TASK STATEMENT: Each line of the listing must be set down exactly as it stands.

WORKING DATA:

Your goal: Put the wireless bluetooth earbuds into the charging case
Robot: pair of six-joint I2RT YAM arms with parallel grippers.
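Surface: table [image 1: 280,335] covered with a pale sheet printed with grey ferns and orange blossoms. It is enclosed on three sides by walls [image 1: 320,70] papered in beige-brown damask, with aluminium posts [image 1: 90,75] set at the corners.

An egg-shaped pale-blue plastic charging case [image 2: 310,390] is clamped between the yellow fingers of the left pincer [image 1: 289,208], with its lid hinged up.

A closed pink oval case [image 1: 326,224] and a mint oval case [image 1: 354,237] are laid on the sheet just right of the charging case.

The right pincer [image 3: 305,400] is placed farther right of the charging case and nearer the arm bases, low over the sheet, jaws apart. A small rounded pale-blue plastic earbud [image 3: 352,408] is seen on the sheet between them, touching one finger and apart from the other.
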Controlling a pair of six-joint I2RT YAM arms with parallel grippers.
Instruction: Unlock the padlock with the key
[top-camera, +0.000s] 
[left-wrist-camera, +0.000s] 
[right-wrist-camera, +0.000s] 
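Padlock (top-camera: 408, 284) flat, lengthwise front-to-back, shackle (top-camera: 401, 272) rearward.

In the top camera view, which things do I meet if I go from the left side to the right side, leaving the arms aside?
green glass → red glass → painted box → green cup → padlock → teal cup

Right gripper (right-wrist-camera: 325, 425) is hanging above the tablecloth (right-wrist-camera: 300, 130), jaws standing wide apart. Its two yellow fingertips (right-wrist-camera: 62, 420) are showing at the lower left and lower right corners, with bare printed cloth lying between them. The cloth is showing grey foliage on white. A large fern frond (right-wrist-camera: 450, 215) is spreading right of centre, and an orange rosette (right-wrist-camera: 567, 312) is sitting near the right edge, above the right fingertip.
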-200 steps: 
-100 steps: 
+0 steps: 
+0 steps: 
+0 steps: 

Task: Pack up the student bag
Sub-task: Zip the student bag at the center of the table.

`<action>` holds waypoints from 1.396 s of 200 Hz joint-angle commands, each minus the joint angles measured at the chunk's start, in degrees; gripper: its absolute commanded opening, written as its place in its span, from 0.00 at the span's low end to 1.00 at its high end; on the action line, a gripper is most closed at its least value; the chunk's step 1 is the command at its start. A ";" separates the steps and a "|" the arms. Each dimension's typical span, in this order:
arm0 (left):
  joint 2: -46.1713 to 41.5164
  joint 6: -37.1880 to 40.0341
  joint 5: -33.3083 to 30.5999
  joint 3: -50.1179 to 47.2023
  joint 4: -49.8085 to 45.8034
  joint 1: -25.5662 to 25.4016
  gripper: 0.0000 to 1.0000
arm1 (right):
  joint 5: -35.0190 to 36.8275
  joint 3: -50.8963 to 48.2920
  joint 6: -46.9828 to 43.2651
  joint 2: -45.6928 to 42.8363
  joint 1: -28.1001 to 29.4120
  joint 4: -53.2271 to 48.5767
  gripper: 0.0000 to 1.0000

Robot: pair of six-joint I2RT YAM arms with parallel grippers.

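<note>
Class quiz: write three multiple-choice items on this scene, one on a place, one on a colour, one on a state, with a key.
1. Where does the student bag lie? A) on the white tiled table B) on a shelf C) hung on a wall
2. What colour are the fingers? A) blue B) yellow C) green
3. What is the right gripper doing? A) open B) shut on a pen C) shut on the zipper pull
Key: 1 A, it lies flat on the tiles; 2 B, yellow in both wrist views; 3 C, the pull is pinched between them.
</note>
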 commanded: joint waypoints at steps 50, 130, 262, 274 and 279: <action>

YOUR RESPONSE:
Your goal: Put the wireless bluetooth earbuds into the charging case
Robot: pair of six-joint I2RT YAM arms with parallel grippers.
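Surface: table [image 1: 280,335] covered with a pale sheet printed with grey ferns and orange blossoms. It is enclosed on three sides by walls [image 1: 320,70] papered in beige-brown damask, with aluminium posts [image 1: 90,75] set at the corners.

An egg-shaped pale-blue plastic charging case [image 2: 310,390] is clamped between the yellow fingers of the left pincer [image 1: 289,208], with its lid hinged up.

A closed pink oval case [image 1: 326,224] and a mint oval case [image 1: 354,237] are laid on the sheet just right of the charging case.

The right pincer [image 3: 305,400] is placed farther right of the charging case and nearer the arm bases, low over the sheet, jaws apart. A small rounded pale-blue plastic earbud [image 3: 352,408] is seen on the sheet between them, touching one finger and apart from the other.
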Controlling a pair of six-joint I2RT YAM arms with parallel grippers.
Instruction: Unlock the padlock with the key
[top-camera, +0.000s] 
[left-wrist-camera, +0.000s] 
[right-wrist-camera, +0.000s] 
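Padlock (top-camera: 408, 284) flat, lengthwise front-to-back, shackle (top-camera: 401, 272) rearward.

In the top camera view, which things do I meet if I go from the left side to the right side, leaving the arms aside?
green glass → red glass → painted box → green cup → padlock → teal cup

Right gripper (right-wrist-camera: 325, 425) is hanging above the tablecloth (right-wrist-camera: 300, 130), jaws standing wide apart. Its two yellow fingertips (right-wrist-camera: 62, 420) are showing at the lower left and lower right corners, with bare printed cloth lying between them. The cloth is showing grey foliage on white. A large fern frond (right-wrist-camera: 450, 215) is spreading right of centre, and an orange rosette (right-wrist-camera: 567, 312) is sitting near the right edge, above the right fingertip.
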-200 steps: 
-100 steps: 
+0 steps: 
+0 steps: 
+0 steps: 

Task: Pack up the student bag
Sub-task: Zip the student bag at the center of the table.

`<action>` holds waypoints from 1.396 s of 200 Hz joint-angle commands, each minus the joint angles measured at the chunk's start, in degrees; gripper: its absolute commanded opening, written as its place in its span, from 0.00 at the span's low end to 1.00 at its high end; on the action line, a gripper is most closed at its least value; the chunk's step 1 is the command at its start. A ";" separates the steps and a "|" the arms. Each dimension's typical span, in this order:
arm0 (left):
  joint 2: -46.1713 to 41.5164
  joint 6: -37.1880 to 40.0341
  joint 5: -33.3083 to 30.5999
  joint 3: -50.1179 to 47.2023
  joint 4: -49.8085 to 45.8034
  joint 1: -25.5662 to 25.4016
  gripper: 0.0000 to 1.0000
arm1 (right):
  joint 5: -35.0190 to 36.8275
  joint 3: -50.8963 to 48.2920
  joint 6: -46.9828 to 43.2651
  joint 2: -45.6928 to 42.8363
  joint 1: -28.1001 to 29.4120
  joint 4: -53.2271 to 48.5767
  gripper: 0.0000 to 1.0000

Robot: pair of six-joint I2RT YAM arms with parallel grippers.

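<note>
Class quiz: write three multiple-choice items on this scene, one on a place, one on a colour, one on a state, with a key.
1. Where does the student bag lie? A) on the white tiled table B) on a shelf C) hung on a wall
2. What colour are the fingers? A) blue B) yellow C) green
3. What is the right gripper doing? A) open B) shut on a pen C) shut on the zipper pull
Key: 1 A, it lies flat on the tiles; 2 B, yellow in both wrist views; 3 C, the pull is pinched between them.
</note>
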 commanded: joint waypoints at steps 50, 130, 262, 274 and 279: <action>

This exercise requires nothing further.